Est-ce une ironique coïncidence si la carrière du BOOMER (ainsi surnommé pour la puissance de son tir) ressemble à l’histoire de toute une génération, celle justement des « baby-boomers »? |
Bernard Geoffrion gagne le trophée Calder, remis à la meilleure recrue de la Ligue Nationale, en 1952. En 1955, profitant bien malgré lui de la suspension de son illustre coéquipier Maurice Richard, il gagne le championnat des marqueurs, et renouvelle cet exploit en 1961. Le 4 mars 1961, le BOOMER devient d’ailleurs le deuxième joueur (après Maurice Richard) à marquer 50 buts en une saison. Il faut dire que l’équipe des Canadiens d’alors est une merveilleuse machine de hockey, qui a remporté cinq coupes Stanley de suite entre 1955 et 1960!
Le journaliste Roland Sabourin écrit du Geoffrion de cette époque : « La vie était facile pour lui. Il semblait ne jamais avoir de problèmes. »
La première cohorte des baby-boomers, ceux qui sont nés entre 1946 et 1956, arrive sur le marché du travail vers 1965. Comme Geoffrion, ils vont réinventer la manière de « marquer des points », ils vont « défoncer les obstacles », ils vont profiter d’une extraordinaire et constante progression économique et sociale. « L’équipe du tonnerre » de Jean Lesage a mis en branle la Révolution tranquille, René Levesque entreprend la nationalisation de l’électricité. Les grands chantiers se multiplient : il faut construire des hôpitaux, des écoles, des cégeps. Il faut harnacher des rivières, ériger des barrages, creuser un métro à Montréal, inventer une île pour Expo ’67, bâtir un stade pour les Olympiques, multiplier maisons et logements, semer des centres commerciaux, implanter l’informatique, tracer des autoroutes… Les emplois sont innombrables, variés, stables, et les salaires augmentent chaque année. |
Maurice Dumas a écrit cette phrase prophétique : « Boute-en-train, rieur et pince-sans-rire, Boum-Boum Geoffrion était néanmoins un homme de grands contrastes. Il pouvait vite devenir tourmenté, inquiet et songeur. »

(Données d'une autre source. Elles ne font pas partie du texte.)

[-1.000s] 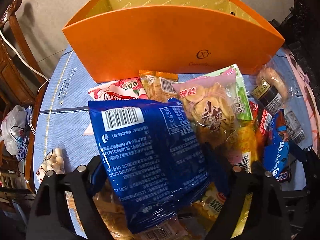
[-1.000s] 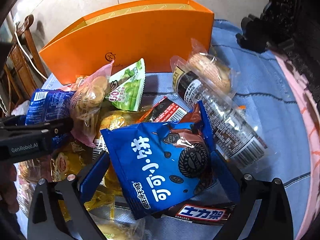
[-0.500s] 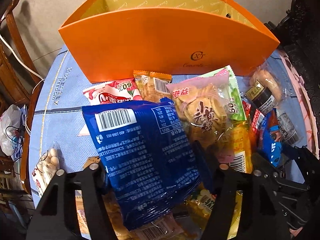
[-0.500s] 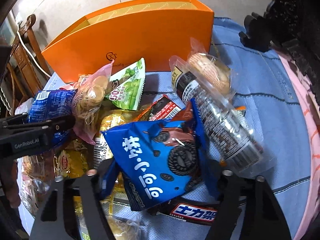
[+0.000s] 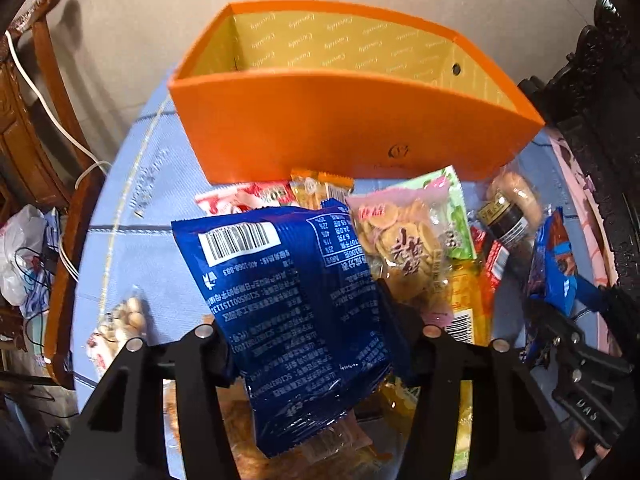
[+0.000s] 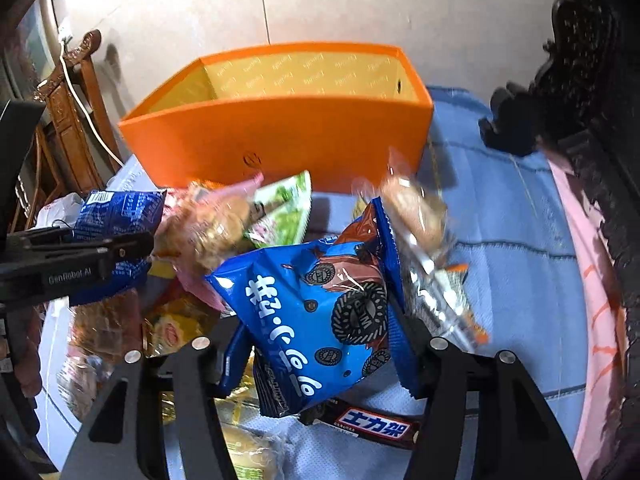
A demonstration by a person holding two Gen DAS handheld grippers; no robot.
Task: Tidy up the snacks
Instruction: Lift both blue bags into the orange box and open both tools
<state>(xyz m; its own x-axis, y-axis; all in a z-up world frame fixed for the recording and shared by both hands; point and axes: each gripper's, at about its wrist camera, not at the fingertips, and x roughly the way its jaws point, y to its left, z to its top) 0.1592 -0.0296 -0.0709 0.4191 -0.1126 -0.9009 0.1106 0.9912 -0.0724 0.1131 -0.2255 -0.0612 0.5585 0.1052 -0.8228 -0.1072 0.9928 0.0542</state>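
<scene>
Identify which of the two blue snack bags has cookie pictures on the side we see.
The blue bag in the right gripper; the left gripper's bag shows a barcode and small print.

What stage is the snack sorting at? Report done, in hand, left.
Done: nothing shows inside the orange box yet. In hand: the left tool grips a dark blue packet; the right tool grips a blue cookie bag; both jaws have just closed. Left: the snack pile on the table.

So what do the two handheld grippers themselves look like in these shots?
Both the left gripper and the right gripper are matte black, with angular open-framed fingers, silver screw heads and blue pads. The left one's side reads "GenRobot.AI". No cables or sleeves are visible.
</scene>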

Au milieu des années 1960, la carrière de Bernard Geoffrion commence à battre de l’aile. D’autres sont arrivés, plus jeunes, plus forts (un certain Bobby Hull à Chicago, par exemple). Le BOOMER est poussé vers une fausse retraite; il en sort pour joindre brièvement (et sans éclat) les Rangers de New York, devient entraîneur pour une équipe de l’expansion, tourne des publicités de bière. Son passage comme entraîneur des Canadiens en 1980 pourrait être un couronnement : c’est plutôt une déchéance. L’équipe ne va plus nulle part et le pauvre BOOMER va même congédier son fils Danny avant de repartir aux États-Unis.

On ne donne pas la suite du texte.